-- Your task --
Of the material below, only the lines from the line containing "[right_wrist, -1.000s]" down to the line containing "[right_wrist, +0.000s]" belong in the answer, written out exactly.

** Opening Provided material block **

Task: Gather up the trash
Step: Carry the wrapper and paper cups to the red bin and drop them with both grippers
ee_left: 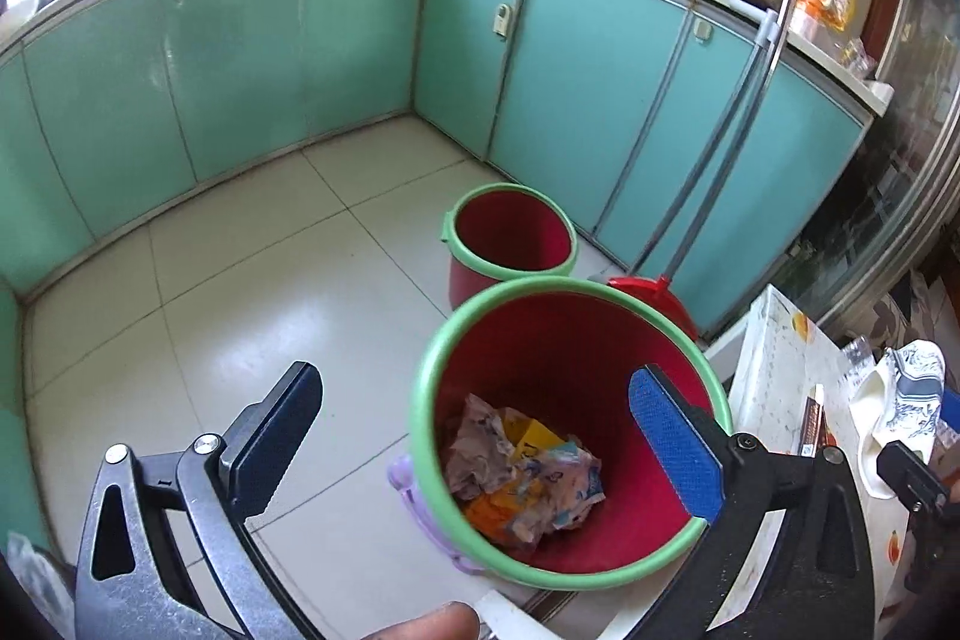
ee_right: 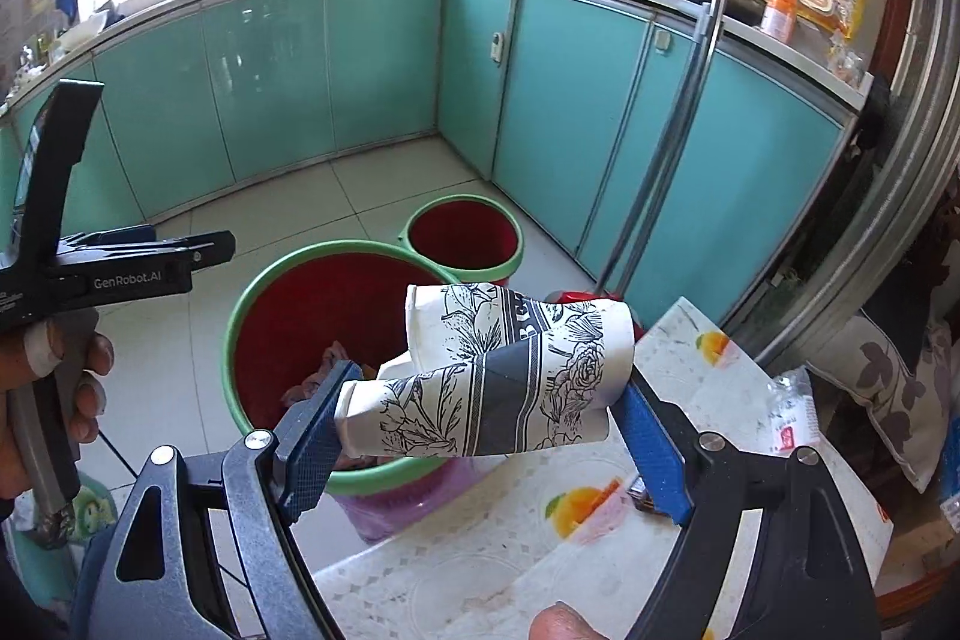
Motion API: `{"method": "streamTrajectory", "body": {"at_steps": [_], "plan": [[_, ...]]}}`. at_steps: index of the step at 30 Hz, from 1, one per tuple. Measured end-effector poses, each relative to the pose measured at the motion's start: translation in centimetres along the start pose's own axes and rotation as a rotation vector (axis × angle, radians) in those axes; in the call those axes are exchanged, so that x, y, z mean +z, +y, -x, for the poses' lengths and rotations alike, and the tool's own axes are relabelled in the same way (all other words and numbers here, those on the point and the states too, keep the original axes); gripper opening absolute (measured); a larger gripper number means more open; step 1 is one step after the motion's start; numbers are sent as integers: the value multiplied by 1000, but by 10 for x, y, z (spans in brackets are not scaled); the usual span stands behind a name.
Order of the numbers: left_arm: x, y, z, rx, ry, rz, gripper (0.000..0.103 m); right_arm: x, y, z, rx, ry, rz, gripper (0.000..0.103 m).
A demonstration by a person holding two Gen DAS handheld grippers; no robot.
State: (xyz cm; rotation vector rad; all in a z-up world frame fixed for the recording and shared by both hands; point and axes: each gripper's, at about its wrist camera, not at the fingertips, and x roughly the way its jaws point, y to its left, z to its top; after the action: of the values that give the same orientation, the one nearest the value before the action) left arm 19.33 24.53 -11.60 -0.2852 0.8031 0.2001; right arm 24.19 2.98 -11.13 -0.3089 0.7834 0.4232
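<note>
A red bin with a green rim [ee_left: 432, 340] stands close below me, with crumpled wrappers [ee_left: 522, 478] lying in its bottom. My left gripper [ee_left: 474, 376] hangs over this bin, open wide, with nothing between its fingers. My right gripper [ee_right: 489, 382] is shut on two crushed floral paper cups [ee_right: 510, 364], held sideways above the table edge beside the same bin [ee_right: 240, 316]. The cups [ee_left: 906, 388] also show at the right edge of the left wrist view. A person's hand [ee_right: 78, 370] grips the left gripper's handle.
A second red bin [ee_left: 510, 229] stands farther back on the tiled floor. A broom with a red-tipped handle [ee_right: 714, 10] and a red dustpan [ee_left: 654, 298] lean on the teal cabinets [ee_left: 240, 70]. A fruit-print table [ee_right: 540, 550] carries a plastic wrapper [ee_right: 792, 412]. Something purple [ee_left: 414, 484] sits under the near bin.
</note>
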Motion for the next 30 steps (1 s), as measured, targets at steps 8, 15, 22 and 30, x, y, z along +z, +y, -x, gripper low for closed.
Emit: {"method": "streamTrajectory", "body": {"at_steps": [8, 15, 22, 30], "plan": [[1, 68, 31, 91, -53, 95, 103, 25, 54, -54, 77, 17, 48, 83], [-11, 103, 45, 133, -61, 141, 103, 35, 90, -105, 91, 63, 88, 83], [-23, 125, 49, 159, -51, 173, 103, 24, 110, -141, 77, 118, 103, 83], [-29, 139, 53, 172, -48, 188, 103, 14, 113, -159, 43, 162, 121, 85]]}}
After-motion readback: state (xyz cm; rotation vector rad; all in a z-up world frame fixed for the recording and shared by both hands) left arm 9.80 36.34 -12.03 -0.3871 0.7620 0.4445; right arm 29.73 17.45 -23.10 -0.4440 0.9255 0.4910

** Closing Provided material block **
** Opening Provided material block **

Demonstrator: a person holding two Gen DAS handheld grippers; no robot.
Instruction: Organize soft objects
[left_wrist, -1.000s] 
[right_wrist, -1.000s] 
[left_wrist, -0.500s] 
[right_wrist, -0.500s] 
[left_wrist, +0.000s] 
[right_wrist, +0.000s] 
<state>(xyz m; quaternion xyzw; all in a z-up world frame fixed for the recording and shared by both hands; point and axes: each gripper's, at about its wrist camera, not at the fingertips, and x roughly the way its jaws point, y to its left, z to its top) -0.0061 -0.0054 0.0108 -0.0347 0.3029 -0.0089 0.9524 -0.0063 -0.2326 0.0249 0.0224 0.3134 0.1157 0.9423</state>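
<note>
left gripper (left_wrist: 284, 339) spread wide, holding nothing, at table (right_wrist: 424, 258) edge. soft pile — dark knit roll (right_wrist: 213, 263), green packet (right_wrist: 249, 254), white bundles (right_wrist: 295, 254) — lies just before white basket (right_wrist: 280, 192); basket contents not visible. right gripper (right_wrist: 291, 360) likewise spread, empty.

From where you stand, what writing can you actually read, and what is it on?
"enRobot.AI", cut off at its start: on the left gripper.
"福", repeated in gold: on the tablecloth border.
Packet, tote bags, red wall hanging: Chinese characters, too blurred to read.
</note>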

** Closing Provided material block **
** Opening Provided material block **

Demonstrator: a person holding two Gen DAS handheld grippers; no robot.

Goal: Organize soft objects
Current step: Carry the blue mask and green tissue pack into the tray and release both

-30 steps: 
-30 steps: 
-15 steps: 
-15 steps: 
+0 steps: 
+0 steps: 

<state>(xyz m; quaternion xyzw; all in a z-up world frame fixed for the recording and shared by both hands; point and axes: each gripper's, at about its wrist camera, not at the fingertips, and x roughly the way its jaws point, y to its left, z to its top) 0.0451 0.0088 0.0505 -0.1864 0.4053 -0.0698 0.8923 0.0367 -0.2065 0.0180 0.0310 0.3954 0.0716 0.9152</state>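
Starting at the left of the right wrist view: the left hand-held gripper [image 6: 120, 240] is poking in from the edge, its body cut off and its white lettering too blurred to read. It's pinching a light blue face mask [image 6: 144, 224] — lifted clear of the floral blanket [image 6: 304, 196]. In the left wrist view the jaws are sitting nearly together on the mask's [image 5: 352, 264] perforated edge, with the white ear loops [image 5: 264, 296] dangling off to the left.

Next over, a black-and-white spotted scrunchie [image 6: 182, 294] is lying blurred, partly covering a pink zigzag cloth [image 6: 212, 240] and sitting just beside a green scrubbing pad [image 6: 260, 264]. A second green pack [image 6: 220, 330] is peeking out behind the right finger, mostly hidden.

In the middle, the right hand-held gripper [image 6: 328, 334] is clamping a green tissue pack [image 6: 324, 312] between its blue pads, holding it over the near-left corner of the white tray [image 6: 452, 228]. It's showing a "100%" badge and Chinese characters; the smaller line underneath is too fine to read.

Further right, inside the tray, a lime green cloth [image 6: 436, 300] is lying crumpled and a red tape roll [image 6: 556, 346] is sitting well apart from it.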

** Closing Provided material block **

-- Solution --
[right_wrist, -1.000s] 
[left_wrist, -0.500s] 
[right_wrist, -0.500s] 
[left_wrist, +0.000s] 
[right_wrist, +0.000s] 

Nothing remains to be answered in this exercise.